Несколько дней спустя после разговора в саду, Настя и Орест сидели в гостиной и занимались детьми. Бирюкова с женихом уехала в город за покупками и просила брата побыть с Завольской, так как ей могло показаться страшным оставаться одной с детьми в усадьбе. Разговор молодых людей не вязался; слышались только односложные «да» и «нет», да попеременное обращение то того, то другого к мальчикам. Наконец детей уложили; поручив их няньке, Настя вернулась и села за работу; Осокин поместился у открытого окна. Темная июльская ночь густою пеленою висела над садом; душистыми волнами вливался в комнаты несколько тяжелый аромат цветов, усиленный влажностию воздуха и раздражал нервы; время от времени на горизонте вспыхивали зарницы.

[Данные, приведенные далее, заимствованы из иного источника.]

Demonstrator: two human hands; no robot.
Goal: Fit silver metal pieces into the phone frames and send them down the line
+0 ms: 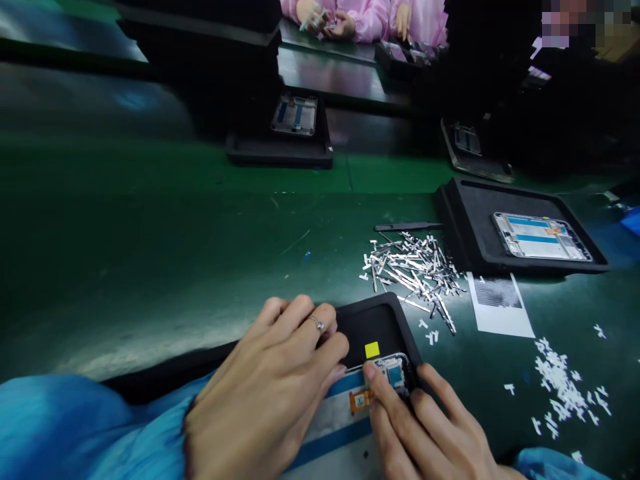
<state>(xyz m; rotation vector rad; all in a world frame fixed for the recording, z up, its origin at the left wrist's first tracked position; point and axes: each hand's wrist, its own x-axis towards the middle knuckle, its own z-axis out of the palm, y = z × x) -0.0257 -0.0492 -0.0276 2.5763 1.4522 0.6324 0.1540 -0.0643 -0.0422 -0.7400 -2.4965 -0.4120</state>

— Что, ничего не слышно? после довольно длинной паузы, спросила Настя.
— Нет, — ответил Орест, высовываясь в окно, — молчание гробовое… Я думаю даже, что они и не будут, темноты испугаются. Да и действительно ночь — хоть глаз выколи.
— А все-таки их нужно подождать: Надежда Александровна непременно хотела вернуться сегодня.
— Чем же мы займемся в ожидании их?
— А тем же, чем и теперь.
— То есть: вы — работой, а я глазеньем в окно?
— Возьмите книгу.
— Мертвая буква мне надоела, хочется живого слова…
— Будем болтать.
— С вами мудрено.
— Это почему?
— С некоторого времени вы как-то удаляетесь разговоров… больше упражняетесь в спартанском лаконизме…
— Бог знает, что вам кажется!
— Нет, шутки в сторону, — поднялся Осокин, — скажите, чего вы меня избегаете? Провинился я чем-нибудь перед вами, заслужил ли вашу немилость? Прежде вы совсем иначе относились ко мне.
Игла быстрее забегала в руке девушки, и она несколько ниже наклонила лицо к работе.
— Вам это показалось — я все та же. Ничего я против вас не имею, и ничем вы предо мною не провинились.
— Тем страннее та манера, которую вы приняли в последнее время… А что вы далеко не так себя держите со мной, как прежде — это скажет вам ваш внутренний голос. Ну ради Бога, подсел он к ней, — есть ли какое-нибудь сходство между тем разговором, что мы имели, помните, около клумб и теми отрывочными фразами, которыми мы теперь только убиваем время?
— Есть разговоры, Орест Александрыч, которые слагаются совершенно неожиданно; нельзя же подвести под них обыденный обмен мыслей.
— Но в том-то и дело, что мы даже и мыслями нынче не обмениваемся! Хоть бы теперь например: мы говорим только для того, чтобы не заснуть, в ожидании сестры!
— Дайте тему — быть может, и разговоримся. Мгновенно, Бог знает почему, припомнились Осокину слова Насти в саду, ее взгляд на брак, то впечатление, которое он вынес из того вечера… Снова ореол окружил в его глазах голову девушки и еще с большею злостью вспомнил он Софью Павловну.
— Извольте, — ответил он, — как раз и тема мелькнула у меня в голове… Отчего у нас на Руси так трудны разводы?